Problem
The stretch from the line with "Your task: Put" through the line with "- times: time" in the records below: write it out exactly, and nothing else.

Task material
◇ ◇ ◇ ◇
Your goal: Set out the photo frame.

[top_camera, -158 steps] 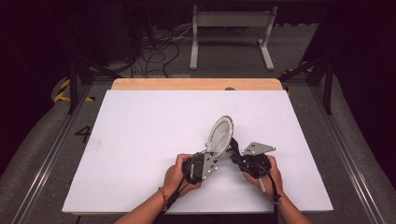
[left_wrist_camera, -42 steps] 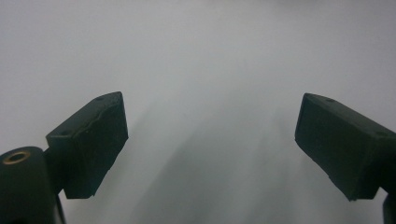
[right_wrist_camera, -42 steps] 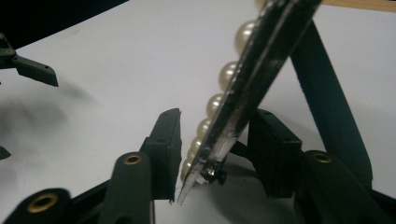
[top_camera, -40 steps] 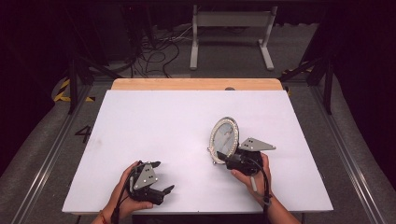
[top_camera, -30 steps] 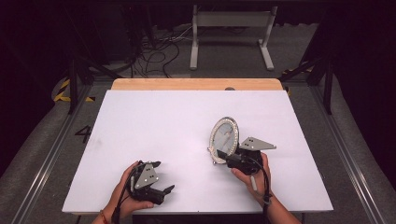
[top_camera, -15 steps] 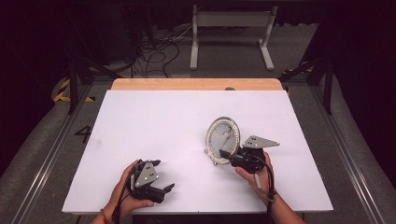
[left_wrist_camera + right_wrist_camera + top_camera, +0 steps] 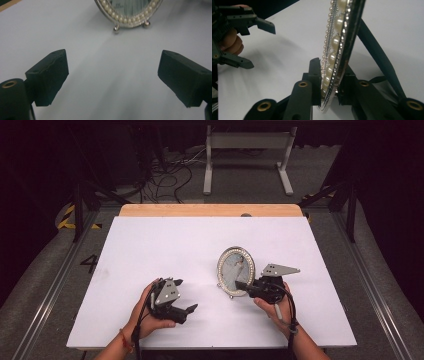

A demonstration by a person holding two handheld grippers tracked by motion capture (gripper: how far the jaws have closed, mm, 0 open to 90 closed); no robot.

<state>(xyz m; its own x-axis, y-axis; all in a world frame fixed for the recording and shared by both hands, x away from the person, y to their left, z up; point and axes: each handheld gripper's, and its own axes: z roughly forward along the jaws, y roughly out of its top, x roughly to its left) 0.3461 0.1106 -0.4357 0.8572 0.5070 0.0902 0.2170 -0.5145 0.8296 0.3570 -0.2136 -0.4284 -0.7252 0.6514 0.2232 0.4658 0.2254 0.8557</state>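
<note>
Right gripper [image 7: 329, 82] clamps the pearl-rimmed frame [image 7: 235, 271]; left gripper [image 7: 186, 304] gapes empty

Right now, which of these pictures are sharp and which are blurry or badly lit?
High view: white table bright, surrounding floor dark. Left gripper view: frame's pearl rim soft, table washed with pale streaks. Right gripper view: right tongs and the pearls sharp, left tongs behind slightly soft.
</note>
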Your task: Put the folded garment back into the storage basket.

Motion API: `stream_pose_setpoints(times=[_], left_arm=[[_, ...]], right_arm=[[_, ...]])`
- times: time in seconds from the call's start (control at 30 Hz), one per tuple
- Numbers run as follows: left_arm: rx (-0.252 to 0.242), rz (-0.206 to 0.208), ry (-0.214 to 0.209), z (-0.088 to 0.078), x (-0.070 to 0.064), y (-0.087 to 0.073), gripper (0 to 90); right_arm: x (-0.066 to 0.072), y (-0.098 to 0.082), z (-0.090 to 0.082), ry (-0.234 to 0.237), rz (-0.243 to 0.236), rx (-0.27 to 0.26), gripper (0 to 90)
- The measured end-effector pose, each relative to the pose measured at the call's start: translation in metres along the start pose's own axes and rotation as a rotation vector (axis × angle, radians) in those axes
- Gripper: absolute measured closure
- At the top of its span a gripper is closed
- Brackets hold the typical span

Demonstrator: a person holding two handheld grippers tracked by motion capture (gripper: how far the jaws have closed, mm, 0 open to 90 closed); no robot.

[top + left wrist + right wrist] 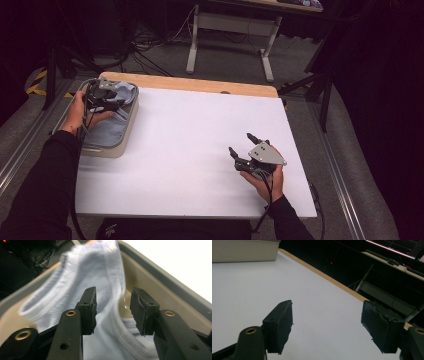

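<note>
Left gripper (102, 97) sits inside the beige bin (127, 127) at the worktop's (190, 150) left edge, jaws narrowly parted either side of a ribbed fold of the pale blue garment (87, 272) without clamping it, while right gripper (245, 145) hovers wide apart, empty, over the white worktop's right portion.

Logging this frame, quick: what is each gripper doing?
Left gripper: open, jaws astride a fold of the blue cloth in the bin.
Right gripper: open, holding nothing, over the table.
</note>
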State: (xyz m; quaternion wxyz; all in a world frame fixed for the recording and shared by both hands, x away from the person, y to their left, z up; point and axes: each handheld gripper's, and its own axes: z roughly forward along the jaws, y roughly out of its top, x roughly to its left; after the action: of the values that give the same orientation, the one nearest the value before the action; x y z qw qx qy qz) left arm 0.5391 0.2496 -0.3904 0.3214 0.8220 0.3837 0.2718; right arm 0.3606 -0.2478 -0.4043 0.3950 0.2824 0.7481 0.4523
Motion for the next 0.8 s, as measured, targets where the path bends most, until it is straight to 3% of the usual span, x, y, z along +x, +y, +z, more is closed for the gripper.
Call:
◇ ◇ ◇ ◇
Written answer
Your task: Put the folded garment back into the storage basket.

Motion API: `stream_pose_setpoints(times=[_], left_arm=[[_, ...]], right_arm=[[_, ...]])`
- times: time in seconds from the call's start (control at 30 Hz), one per tuple

The output contains the complete answer to the exercise.